- _Your instructions_
After checking the listing below, say how many of its lines contain the string "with". Only the number is needed.

- _Given material_
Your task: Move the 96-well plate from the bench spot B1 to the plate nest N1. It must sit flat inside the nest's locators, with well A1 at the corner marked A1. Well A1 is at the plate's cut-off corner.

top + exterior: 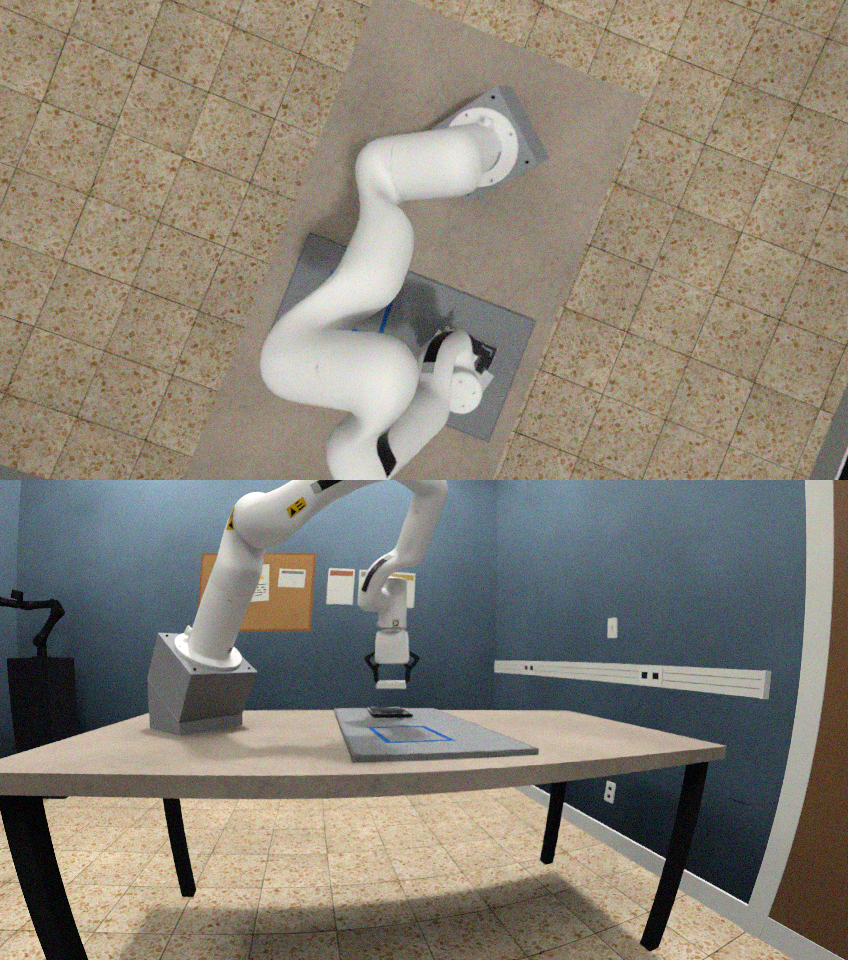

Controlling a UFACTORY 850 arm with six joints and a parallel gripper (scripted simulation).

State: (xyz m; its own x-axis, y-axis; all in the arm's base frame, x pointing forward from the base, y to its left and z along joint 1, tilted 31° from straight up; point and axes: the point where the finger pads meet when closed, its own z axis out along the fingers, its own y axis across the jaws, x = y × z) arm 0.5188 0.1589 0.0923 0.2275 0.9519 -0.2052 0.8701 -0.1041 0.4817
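White arm's black-fingered gripper (390,681) is clamped wide on the small white rectangular 96-well plate (390,684), held level in the air above the dark flat plate nest (389,711) on the grey slab mat (476,741). Blue-outlined bench spot (410,733) sits nearer on the mat. Plate's cut corner prob. hidden under wrist in top view.

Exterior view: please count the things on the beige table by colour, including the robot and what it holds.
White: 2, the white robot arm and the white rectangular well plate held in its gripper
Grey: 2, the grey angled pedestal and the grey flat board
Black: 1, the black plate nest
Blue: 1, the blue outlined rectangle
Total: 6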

- _Exercise answer_
2